We ended up staying through the second set and ordering another drink. The band appears to be the house band and we intend to go back to purchase a CD. I mean it when I say they were really good.
The bar was good too. The drinks were strong and tasty, the atmosphere was nice and inviting while still being really interesting. It was a German bar which was attracting a lot of German tourists; I couldn't understand anything anyone sitting around me was saying. There was also a large crowd of patrons in their 70's and above, all wearing name tags. The band seemed to know some of them which led me to believe it was a group being bussed in from an assisted living community.
All in all this little bar at the end of Bourbon street with their amazing little house jazz band saved the night. It was everything I had been expecting and a little more. So while for the most part I consider Bourbon street to be an overcrowded smelly den of debauchery no better than a frat party, there are small jewels in there thaat make wading through the unwashed masses completely worth it.

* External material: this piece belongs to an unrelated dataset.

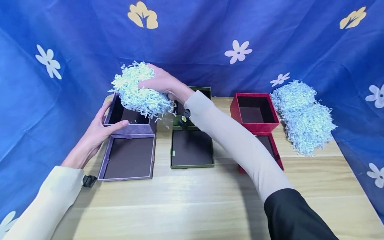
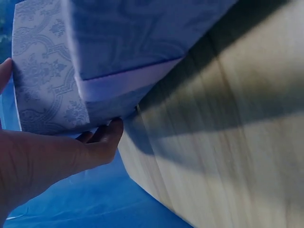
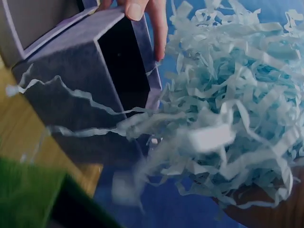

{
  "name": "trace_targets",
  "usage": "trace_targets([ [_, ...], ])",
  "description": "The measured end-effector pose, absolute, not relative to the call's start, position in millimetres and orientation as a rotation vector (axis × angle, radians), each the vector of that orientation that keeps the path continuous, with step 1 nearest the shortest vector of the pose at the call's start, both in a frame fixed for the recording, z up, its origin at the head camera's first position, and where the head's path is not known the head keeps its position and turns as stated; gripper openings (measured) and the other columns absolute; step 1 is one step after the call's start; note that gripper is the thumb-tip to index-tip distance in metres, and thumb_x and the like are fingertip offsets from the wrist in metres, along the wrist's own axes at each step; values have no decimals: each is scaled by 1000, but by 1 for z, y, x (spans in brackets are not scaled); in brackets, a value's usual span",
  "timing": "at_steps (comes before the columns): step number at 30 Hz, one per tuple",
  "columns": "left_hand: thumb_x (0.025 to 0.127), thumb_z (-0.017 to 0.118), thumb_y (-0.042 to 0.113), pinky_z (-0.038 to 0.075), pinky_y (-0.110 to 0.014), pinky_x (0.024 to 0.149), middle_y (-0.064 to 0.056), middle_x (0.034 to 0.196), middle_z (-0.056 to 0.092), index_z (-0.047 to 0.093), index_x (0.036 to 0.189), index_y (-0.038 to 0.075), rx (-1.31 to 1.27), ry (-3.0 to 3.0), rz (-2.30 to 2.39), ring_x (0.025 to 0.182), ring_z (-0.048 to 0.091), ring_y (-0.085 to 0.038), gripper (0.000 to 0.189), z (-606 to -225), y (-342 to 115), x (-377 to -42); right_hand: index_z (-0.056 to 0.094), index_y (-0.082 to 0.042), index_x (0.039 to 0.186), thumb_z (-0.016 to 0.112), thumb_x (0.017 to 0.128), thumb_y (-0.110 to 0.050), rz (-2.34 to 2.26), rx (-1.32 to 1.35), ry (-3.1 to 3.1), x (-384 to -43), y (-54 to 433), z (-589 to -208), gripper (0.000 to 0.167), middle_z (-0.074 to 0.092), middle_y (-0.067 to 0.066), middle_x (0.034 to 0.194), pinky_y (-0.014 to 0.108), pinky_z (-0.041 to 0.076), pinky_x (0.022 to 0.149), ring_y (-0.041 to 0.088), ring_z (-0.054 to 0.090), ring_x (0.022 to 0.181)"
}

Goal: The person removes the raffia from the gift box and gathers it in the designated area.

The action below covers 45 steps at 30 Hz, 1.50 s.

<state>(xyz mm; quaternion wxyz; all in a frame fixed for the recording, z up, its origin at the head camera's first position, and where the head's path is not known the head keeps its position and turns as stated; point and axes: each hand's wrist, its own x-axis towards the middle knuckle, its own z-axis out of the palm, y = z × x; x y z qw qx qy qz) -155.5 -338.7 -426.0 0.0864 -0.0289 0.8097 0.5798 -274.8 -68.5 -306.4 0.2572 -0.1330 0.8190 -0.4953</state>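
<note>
My left hand point(image 1: 93, 138) holds the purple box point(image 1: 132, 129) at its left end, the thumb over the front rim and the fingers along the side. In the left wrist view, fingertips press the patterned wall of that box point(image 2: 45, 71). Above the box's right part, my right hand point(image 1: 162, 80) grips a big clump of pale blue shredded paper point(image 1: 135, 88). Loose strips hang from the clump point(image 3: 232, 104) in the right wrist view. Inside the purple box, the visible part is dark. Its lid point(image 1: 130, 156) lies folded open in front.
A green box point(image 1: 196, 88), partly hidden by my right arm, has its lid point(image 1: 192, 146) open in front. Farther right stands an open red box point(image 1: 259, 127), its lid point(image 1: 277, 156) partly covered by my sleeve. More shredded paper point(image 1: 309, 123) is heaped at the table's right.
</note>
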Motion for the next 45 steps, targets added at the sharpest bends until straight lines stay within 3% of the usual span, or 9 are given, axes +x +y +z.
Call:
trace_targets([
  [19, 105, 76, 27, -10, -60, 127, 10, 180, -18, -5, 176, 35, -7, 2468, 1677, 162, -20, -14, 108, -440, -356, -167, 20, -23, 177, 71, 104, -12, -1685, -353, 2101, -264, 52, -301, 89, 36, 0, 173, 30, 41, 115, 16, 43, 148],
  [28, 107, 73, 26, -12, -60, 126, 9, 180, -19, -8, 176, 33, 57, 2490, 1625, 162, -21, -13, 107, -445, -358, -164, 30, -23, 171, 61, 105, -2, -1810, -287, 1952, -249, 104, -311, 76, 55, 8, 150, 33, 58, 85, 25, 62, 108],
  [32, 107, 73, 24, -11, -57, 127, 10, 180, -17, -8, 176, 33, 74, 2489, 1630, 162, -19, -11, 107, -446, -357, -166, 19, -25, 176, 61, 107, -5, -1727, -212, 2051, -240, 138, -314, 84, 42, 7, 166, 37, 51, 103, 25, 53, 131],
  [35, 107, 72, 25, -11, -57, 127, 10, 180, -17, -8, 176, 34, 86, 2496, 1619, 162, -19, -11, 106, -445, -357, -169, 7, -26, 178, 61, 108, -8, -1670, -150, 2121, -234, 167, -314, 90, 22, 3, 179, 41, 36, 119, 24, 30, 154],
  [38, 107, 72, 26, -10, -58, 127, 10, 180, -18, -8, 176, 34, 84, 2506, 1611, 162, -19, -11, 106, -444, -358, -170, 2, -29, 178, 58, 109, -9, -1648, -111, 2140, -228, 198, -312, 90, 13, 3, 182, 33, 39, 113, 19, 25, 156],
  [41, 107, 72, 26, -9, -57, 128, 13, 179, -18, -8, 175, 36, 82, 2512, 1607, 161, -19, -9, 106, -443, -360, -171, -4, -39, 176, 60, 111, -21, -1560, 11, 2188, -217, 231, -305, 92, 9, 8, 182, 20, 48, 70, 10, 61, 104],
  [42, 107, 72, 25, -10, -56, 128, 14, 179, -18, -7, 175, 36, 85, 2510, 1610, 161, -19, -8, 106, -443, -361, -171, -6, -42, 175, 60, 111, -24, -1529, 55, 2203, -213, 243, -302, 94, 9, 10, 182, 19, 42, 56, 6, 57, 81],
  [44, 107, 72, 24, -11, -55, 127, 17, 178, -20, -8, 175, 37, 94, 2507, 1610, 160, -20, -6, 106, -442, -362, -172, -11, -47, 172, 60, 112, -34, -1467, 126, 2240, -204, 267, -298, 94, 3, 10, 182, 21, 26, 42, 1, 45, 65],
  [45, 107, 72, 24, -11, -54, 127, 17, 178, -20, -7, 175, 37, 99, 2508, 1605, 160, -20, -5, 106, -442, -362, -172, -10, -47, 173, 60, 112, -36, -1466, 149, 2255, -200, 279, -298, 93, 17, 10, 180, 21, 27, 40, 2, 35, 54],
])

I am off to dream of that beautiful walking bass and a piano with a mirror over head so we could watch the cigar stub chewing pianist tickle the ivories.
* We walked a little over 30 blocks trying to hunt down a bar that his fathers best friend used to own. We ended up finding it only to discover it is now a different bar. The building is still owned by the man we were looking for, but it is not his bar anymore. The women who owned the bar said they would give him the message we were there. We took the trolley the 20 blocks back to our hotel.
Ok...dying to know what bar you were in!! I need names, woman!
ReplyDeleteI wish I had known you guys were going to NOLA...I probably could have given you the info to rent our friend's condo. I hope you eventually find the charm in NOLA that we find. It really is a wonderful place.
Fritzel European Pub was the name I believe. We are going to go back before our trip ends to get a CD of the group we heard. They were really good.